PROMPT.
If a line of the records contains the word "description", list it.

Items from a dataset:
_ _ _ _
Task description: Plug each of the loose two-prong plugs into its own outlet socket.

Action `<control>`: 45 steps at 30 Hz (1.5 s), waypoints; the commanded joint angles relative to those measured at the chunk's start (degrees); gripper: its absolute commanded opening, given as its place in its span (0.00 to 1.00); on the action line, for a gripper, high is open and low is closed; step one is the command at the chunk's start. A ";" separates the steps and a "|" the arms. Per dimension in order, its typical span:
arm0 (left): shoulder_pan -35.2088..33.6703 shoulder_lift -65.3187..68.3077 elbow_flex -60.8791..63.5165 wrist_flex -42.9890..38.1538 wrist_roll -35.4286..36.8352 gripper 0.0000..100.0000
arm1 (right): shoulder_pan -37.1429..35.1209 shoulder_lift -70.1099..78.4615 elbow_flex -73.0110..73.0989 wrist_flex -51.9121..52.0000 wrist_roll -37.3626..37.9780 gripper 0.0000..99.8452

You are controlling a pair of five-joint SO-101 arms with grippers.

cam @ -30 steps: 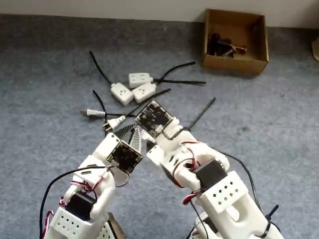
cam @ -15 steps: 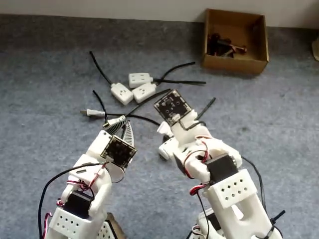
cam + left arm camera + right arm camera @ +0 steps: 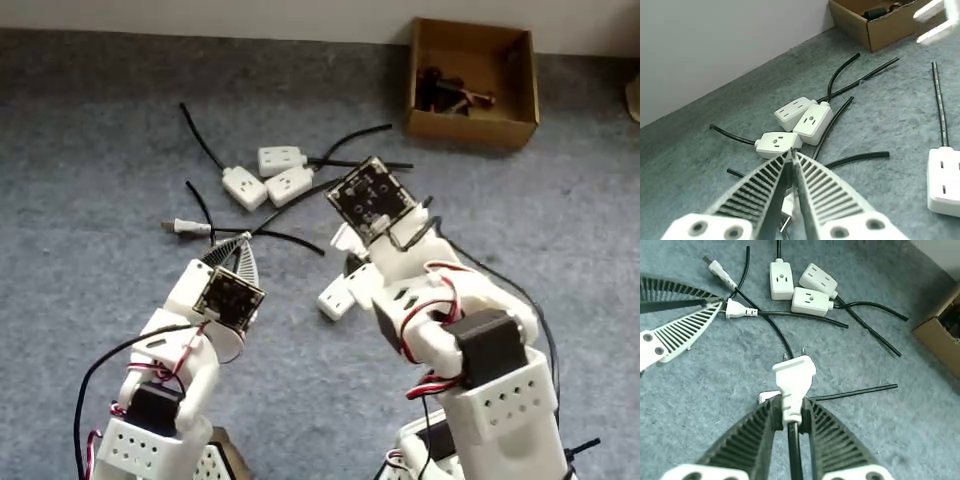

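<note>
Item, right pincer point(image 3: 791, 406): I logged it clenched on a white plug point(image 3: 794, 375), prongs pointing straight ahead toward the outlet sockets point(image 3: 809, 301), well apart.

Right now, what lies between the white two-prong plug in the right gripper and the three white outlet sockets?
Black cords cross the grey carpet there, seen in the right wrist view.

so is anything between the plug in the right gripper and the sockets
Only a black cable, lying flat on the carpet across the line from the right gripper's plug to the sockets. Nothing upright blocks it.
</note>
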 commanded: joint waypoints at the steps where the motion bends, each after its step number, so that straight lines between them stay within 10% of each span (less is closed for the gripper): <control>1: -1.36 -0.57 -1.71 -0.35 -0.26 0.01 | 1.98 6.64 -9.71 4.18 0.62 0.01; 27: -13.58 -0.66 -4.62 7.38 -0.26 0.01 | 4.00 51.03 -58.15 22.81 8.35 0.01; 45: -13.14 -0.66 -3.47 7.30 -0.26 0.01 | -3.82 52.88 -38.02 22.73 35.96 0.01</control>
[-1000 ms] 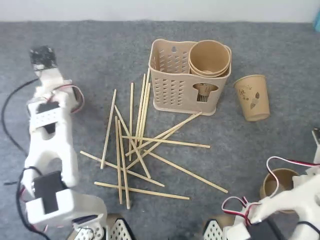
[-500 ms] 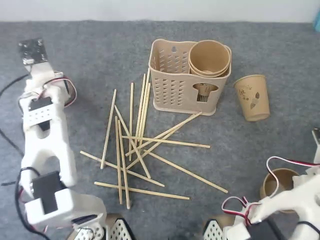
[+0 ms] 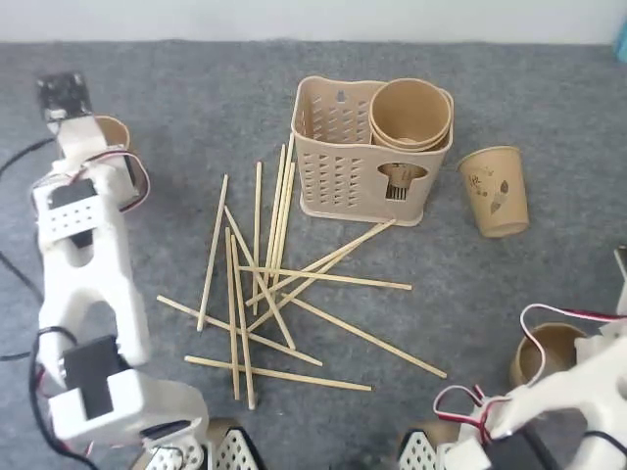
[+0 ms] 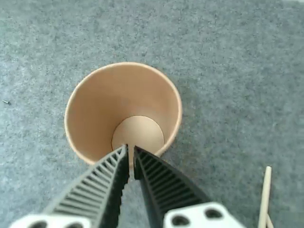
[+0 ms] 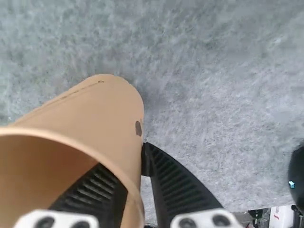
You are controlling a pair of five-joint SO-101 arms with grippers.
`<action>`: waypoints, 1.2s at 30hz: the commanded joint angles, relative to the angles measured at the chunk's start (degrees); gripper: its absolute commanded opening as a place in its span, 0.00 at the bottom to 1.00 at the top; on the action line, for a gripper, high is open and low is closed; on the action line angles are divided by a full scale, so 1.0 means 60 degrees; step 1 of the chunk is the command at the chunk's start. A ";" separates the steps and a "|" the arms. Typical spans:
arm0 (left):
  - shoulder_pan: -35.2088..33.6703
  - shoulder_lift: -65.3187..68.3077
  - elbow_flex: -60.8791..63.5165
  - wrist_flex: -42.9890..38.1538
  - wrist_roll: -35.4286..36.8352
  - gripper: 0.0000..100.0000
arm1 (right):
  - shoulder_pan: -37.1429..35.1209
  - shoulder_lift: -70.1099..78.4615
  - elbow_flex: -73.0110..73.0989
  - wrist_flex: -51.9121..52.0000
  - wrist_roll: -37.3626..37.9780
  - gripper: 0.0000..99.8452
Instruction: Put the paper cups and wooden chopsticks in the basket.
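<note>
The right claw (image 5: pixel 141 153) is clamped on the wall of a paper cup (image 5: pixel 85 123), one finger inside, near that arm's base on the tabletop (image 3: pixel 490 294). The left claw (image 4: pixel 129 151) is together above the near rim of a second cup (image 4: pixel 95 109), apparently gripping nothing. Cups are light and crush easily, so pinch the rim wall gently.

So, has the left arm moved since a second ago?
Yes. The left arm swung left, away from the basket, uncovering a paper cup beside it.
</note>
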 commanded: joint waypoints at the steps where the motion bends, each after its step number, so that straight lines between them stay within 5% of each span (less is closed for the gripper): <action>1: -0.0161 -0.0161 -0.0623 0.0103 0.0059 0.02 | -0.0388 -0.0432 -0.1026 0.0681 -0.0352 0.01; 6: -0.0542 -0.0190 -0.1033 0.0615 0.0059 0.03 | -0.1150 -0.0432 -0.2740 0.1707 -0.1451 0.01; 14: -0.0996 -0.0190 -0.3026 0.3267 0.1480 0.24 | -0.2220 -0.0359 -0.6095 0.3363 -0.3267 0.01; 27: -0.0996 -0.0190 -0.3377 0.6579 0.1582 0.25 | -0.6396 -0.0344 -0.8806 0.3348 -0.7502 0.01; 36: -0.0996 -0.0469 -0.3421 0.7370 0.1231 0.25 | -0.9018 0.2103 -1.2469 0.3158 -0.9275 0.01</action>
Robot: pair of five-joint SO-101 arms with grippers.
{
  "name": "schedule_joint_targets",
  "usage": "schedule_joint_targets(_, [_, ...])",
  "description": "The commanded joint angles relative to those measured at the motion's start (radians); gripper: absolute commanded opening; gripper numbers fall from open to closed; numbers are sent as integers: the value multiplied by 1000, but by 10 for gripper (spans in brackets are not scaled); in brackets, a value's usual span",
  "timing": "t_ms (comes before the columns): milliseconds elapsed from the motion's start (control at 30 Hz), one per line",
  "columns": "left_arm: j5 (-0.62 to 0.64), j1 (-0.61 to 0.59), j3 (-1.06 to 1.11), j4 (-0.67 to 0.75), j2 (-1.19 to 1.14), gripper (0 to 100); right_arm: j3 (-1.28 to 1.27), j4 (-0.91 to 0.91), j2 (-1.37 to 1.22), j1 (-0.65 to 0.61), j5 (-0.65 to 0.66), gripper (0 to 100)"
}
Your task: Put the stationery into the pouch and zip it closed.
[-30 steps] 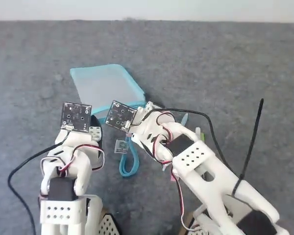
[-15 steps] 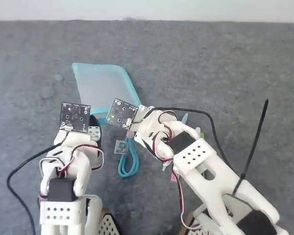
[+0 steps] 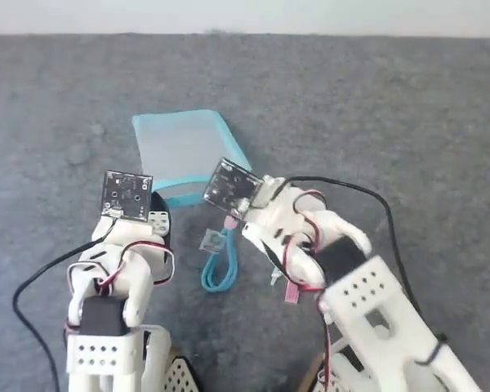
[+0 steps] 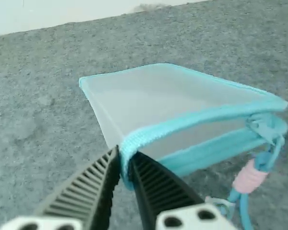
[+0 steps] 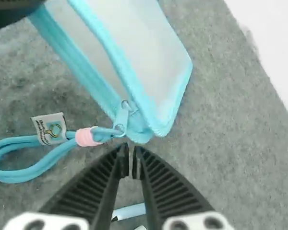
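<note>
Translucent frosted flat pouch with turquoise zip edging [image 3: 184, 151] lay on the grey felt-like tabletop [image 3: 392, 106], one zip-side corner lifted. The metal zip slider [image 5: 125, 108] sat at the pouch's corner on the right arm's side. From the slider hung a turquoise cord loop [image 3: 220, 265], carrying a pink bead [image 5: 85, 136] close to the slider and a small printed tag [image 5: 49, 128] just beyond the bead; the loop trailed away from the pouch toward the arm bases. Left gripper [image 4: 125, 167] was clamped on the pouch's turquoise zip edge at the corner opposite the slider, edge pinched between both fingers. Right gripper [image 5: 129, 160] was just beside the pouch's slider corner, fingers drawn nearly together with only a thin slit, nothing held between them. A pale-blue pen [image 5: 129, 211] lay on the tabletop below the right gripper, apart from the pouch.
</note>
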State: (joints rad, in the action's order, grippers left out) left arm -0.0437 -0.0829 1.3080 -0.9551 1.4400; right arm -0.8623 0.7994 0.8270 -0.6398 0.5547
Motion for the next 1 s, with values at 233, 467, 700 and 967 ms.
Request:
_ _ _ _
TASK OUTPUT.
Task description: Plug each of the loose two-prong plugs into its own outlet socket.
  "description": "The commanded joint angles relative to those measured at the motion's start (radians); gripper: absolute commanded opening; gripper numbers fall from open to closed; numbers are sent as integers: the value multiplied by 1000, but by 10 for gripper (spans in brackets are not scaled); in brackets, a value's usual span",

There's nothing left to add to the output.